Monday, December 10, 2012


It's no secret the wind industry is taking an economic beating right now.
A new business  model and the looming specter of federal tax credits possibly expiring this year has slowed manufacturing in the sector and all but halted job growth.

While it's hard to sugar-coat the predicament US Wind finds itself in these days, it's important to remember the mantra of controlling what you can instead of wasting worry on what you can't.  This seems to be the underlying philosophy behind Windera Power System Inc's  newest turbine system model.

What can Windera and other companies control?  That would be the overall costs, not just of the product, but of maintenance and repair.  Out of the "fleet" of American wind turbines currently operational (50GW worth as of August), about a quarter of them are down at anytime, usually due to malfunctions.  Usually, repairs themselves can be expensive because the majority of the turbine's mechanical body is the gearbox in the nacelle (the piece of the turbine bearing the blades).

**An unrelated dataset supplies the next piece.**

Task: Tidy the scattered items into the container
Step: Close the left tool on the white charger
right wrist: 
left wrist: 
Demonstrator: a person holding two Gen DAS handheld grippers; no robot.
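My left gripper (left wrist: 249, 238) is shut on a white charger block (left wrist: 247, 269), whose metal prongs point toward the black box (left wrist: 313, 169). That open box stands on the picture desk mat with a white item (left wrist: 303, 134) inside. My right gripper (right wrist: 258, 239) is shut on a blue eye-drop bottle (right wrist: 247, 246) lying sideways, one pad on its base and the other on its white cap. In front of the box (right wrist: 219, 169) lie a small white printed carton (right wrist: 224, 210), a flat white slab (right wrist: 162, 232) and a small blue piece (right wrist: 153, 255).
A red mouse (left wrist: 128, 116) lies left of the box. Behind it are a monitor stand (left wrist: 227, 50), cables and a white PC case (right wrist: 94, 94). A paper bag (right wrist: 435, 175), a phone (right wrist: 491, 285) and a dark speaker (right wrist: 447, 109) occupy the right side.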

With this in mind, Windera Systems has introduced a completely different design; a hydraulic drive train that uses blade rotation to feed hydraulic pressure, then converts said pressure into electricity. This overrides the need for a conventional gearbox, and according to Windera, produces less wear-and-tear on the overall turbine, resulting in longer usage.  While the nacelle still contains a hydraulic pump, the hydraulic motor is on ground level in a shipping container, along with the electrical generator (and in some cases a natural gas compressor.  Yes, these models are designed to phase into natural gas infrastructure).  This is a very crucial detail: any usual mechanical repairs now don't require the cost and use of a crane to get personnel to the nacelle.  All it requires is a key to unlock the container.


Now is this going to solve all of the "windustry's" (I'm going to keep writing that till someone picks it up) problems in convincing the public- and more importantly, investors- that they're a real and profitable enterprise?  Probably not.  However, when I get pushback on defending wind as economically viable- and mind you, I get quite a lot of it- I try to point out to everyone the overlooked fact that since Nicephore Niepce built one in 1807, there have been at least   thirty-seven different manifestations of the internal combustion engine (thirty-eight if you put any faith in Stanley Meyer's conspiratorial water-powered engine).  Lots of those versions used tons of energy, had pitifully minimal output, and cost a fortune to ever be seriously considered for the market.  Yet each one was essential to get us to the conventional models in today's automobiles.  You can be sure wind turbines are just beginning to see these kinds of changes for the future.

Donal Thoms-Cappello is a freelance writer for Rotor Clip Company.